14.1.2012
PT
Jornal Oficial da União Europeia
C 13/6
Acção intentada em 28 de Outubro de 2011 — Comissão Europeia/República Italiana
(Processo C-547/11)
2012/C 13/13
Língua do processo: italiano
Partes
Demandante: Comissão Europeia (representantes: B. Stromsky e D. Grespan, agentes)
Demandada: República Italiana
Pedidos da demandante
—
declarar que,
—
não tendo tomado, nos termos estabelecidos, todas as medidas necessárias para recuperar os auxílios de Estado considerados ilegais e incompatíveis com o mercado interno de acordo com a Decisão 2006/323/CE da Comissão, de 7 de Dezembro de 2005, relativa à isenção do imposto sobre o consumo de óleos minerais utilizados como na produção de alumina na Gardanne, na região de Shannon e na Sardenha concedida respectivamente pela França, pela Irlanda e pela Itália (a seguir: «decisão 2006/323»), a República Italiana não cumpriu as obrigações que lhe incumbem por força dos artigos 5.o e 6.o dessa decisão e do Tratado sobre o funcionamento da União Europeia, e;
—
não tendo tomado, nos termos estabelecidos, todas as medidas necessárias para recuperar os auxílios de Estado considerados ilegais e incompatíveis com o mercado interno na Decisão 2007/375/CE da Comissão, de 7 de Fevereiro de 2007, relativa à isenção do imposto sobre o consumo de óleos minerais utilizados como combustível na produção de alumina na região da Gardanne, na região de Shannon e na Sardenha, concedida respectivamente pela França, pela Irlanda e pela Itália (a seguir: a «decisão 2007/375»), a República Italiana não cumpriu as obrigações que lhe incumbem por força dos artigos 4.o e 6.o dessa decisão e do Tratado sobre o funcionamento da União Europeia;
—
Condenar a República Italiana nas despesas.

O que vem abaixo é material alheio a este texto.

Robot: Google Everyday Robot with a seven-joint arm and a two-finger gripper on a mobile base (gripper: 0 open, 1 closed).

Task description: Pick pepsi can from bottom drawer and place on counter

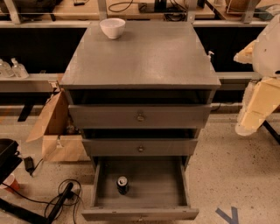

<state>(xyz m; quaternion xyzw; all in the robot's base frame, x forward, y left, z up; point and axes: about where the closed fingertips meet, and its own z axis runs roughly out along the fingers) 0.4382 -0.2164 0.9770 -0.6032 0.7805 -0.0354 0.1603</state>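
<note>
The grey three-drawer cabinet stands in the middle of the camera view. Its bottom drawer (140, 213) is pulled open toward me. The pepsi can (122, 184) stands upright inside it, left of the middle and near the front, silver top up. The counter (144, 57) is the flat grey cabinet top. My gripper (251, 118), cream and white, hangs at the right edge of the view. It is to the right of the cabinet at the height of the upper two drawers, well away from the can and holding nothing.
A white bowl (112, 27) sits at the counter's back left. An open cardboard box (57, 131) leans against the cabinet's left side. Cables (65, 197) lie on the floor at the lower left. A wooden workbench (131, 11) runs behind.
</note>
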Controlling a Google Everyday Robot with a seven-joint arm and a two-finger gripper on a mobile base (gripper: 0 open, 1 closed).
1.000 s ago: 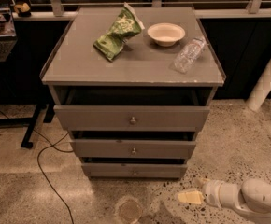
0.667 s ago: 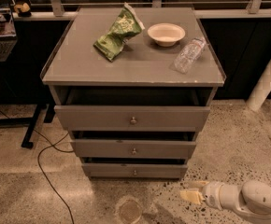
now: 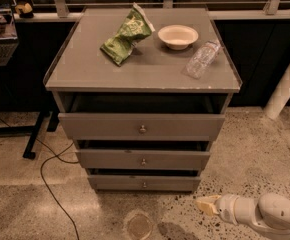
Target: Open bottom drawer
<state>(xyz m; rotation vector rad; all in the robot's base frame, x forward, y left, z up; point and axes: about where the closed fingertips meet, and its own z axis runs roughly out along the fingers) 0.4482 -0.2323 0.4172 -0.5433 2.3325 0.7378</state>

Fundamentos e principais argumentos
O prazo para executar a decisão 2006/323 terminou em 8 de Fevereiro de 2006. O prazo para executar a decisão 2007/375 terminou em 8 de Junho de 2007.
Até ao momento a República Italiana não tinha ainda procedido à recuperação total dos auxílios considerados ilegais pelas decisões em causa ou não tinha informado a Comissão da recuperação ocorrida. As dificuldades jurídicas invocadas pela Itália para justificar o atraso na execução dessas decisões não são de molde a constituir uma impossibilidade absoluta de recuperação em conformidade com a jurisprudência do Tribunal de Justiça.
A Comissão lamenta, também, o facto de a Itália a ter informado tardiamente do estado do procedimento nacional de execução das decisões, violando o dever de informação exigido pelas decisões em causa.